Patente: i costi da privatista

Oltre alla scuola guida, esiste un secondo metodo con cui ottenere la patente come la preparazione da privatista, dalle spese inferiori

La patente è un obiettivo a cui pensa la maggior parte dei ragazzi, che per conseguirla si rivolgono prevalentemente alla scuola guida. Ciò che spesso non si sa o comunque si tralascia è la possibile di ottenere l’attestato in un altro modo, senza dubbio più economico,  tramite la preparazione da privato.

VANTAGGI E SVANTAGGI – Vari i pro e contro se si decide di fare ‘tutto da soli’. Da una parte la soluzione si rivelerebbe utile per chi ha scarso tempo libero e preferisce disporre di maggiore autonomia nella gestione del proprio apprendimento. Sul versante opposto ci si priverebbe però di un insegnante, valido supporto per chiarire argomenti su cui si hanno dubbi e provare le necessarie conoscenze.

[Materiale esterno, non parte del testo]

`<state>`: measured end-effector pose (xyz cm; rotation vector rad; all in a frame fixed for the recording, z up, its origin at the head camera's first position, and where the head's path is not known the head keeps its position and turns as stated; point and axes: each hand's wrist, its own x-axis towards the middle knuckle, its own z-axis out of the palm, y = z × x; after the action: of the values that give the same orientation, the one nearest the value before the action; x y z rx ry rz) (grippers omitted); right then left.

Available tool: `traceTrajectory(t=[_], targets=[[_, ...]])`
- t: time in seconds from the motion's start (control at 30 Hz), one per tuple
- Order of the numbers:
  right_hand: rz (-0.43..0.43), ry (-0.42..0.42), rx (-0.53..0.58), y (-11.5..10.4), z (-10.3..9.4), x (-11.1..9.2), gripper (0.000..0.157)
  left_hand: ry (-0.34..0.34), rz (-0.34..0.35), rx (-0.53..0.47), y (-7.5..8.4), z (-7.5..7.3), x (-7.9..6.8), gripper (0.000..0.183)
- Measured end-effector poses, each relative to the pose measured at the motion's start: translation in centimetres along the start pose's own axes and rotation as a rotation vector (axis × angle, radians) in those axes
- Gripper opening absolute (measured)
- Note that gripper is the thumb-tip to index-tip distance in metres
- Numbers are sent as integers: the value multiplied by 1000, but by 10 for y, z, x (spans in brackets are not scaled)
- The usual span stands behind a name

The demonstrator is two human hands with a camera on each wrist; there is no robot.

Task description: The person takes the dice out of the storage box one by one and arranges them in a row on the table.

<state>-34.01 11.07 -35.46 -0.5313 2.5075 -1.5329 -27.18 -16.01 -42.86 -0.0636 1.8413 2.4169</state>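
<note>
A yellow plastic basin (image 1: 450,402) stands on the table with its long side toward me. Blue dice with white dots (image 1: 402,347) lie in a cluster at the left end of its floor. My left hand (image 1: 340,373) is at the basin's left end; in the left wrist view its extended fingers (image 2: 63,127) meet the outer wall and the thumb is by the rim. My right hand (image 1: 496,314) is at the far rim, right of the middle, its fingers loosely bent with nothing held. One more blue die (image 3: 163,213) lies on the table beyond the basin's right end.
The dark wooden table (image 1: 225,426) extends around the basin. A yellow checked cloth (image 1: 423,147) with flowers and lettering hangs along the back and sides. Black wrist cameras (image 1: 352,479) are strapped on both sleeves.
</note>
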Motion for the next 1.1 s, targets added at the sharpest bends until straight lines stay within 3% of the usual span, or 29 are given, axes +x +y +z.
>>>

LA PROCEDURA BUROCRATICA – Al fine di sostenere le prove occorre presentare la domanda sul modulo “TT2112”, scaricabile direttamente da internet sul portale dell’automobilista oppure in un ufficio della motorizzazione civile. Alla richiesta bisogna inoltre allegare le attestazioni di due versamenti di 16 euro sul c/c 4028 (l’uno per la prenotazione dell’esame) e di 15 e 9 euro sul c/c 9001. I bollettini sono reperibili presso i già citati centri della motorizzazione oltre a quelli postali. In aggiunta va incluso un documento di identità ancora valido e relativa fotocopia integrale, due fototessere recenti su fondo bianco su carta non termica e a capo scoperto. Da non dimenticare infine il certificato medico in bollo, e relativa fotocopia, con foto la cui data non sia precedente a tre mesi, che garantisca il possesso dei requisiti fisici e psichici, secondo quanto prevede l’art. 119 del codice della strada. I cittadini extracomunitari sono inoltre tenuti a mostrare il permesso o la carta di soggiorno, rigorosamente non scaduto, da ripresentare durante i test.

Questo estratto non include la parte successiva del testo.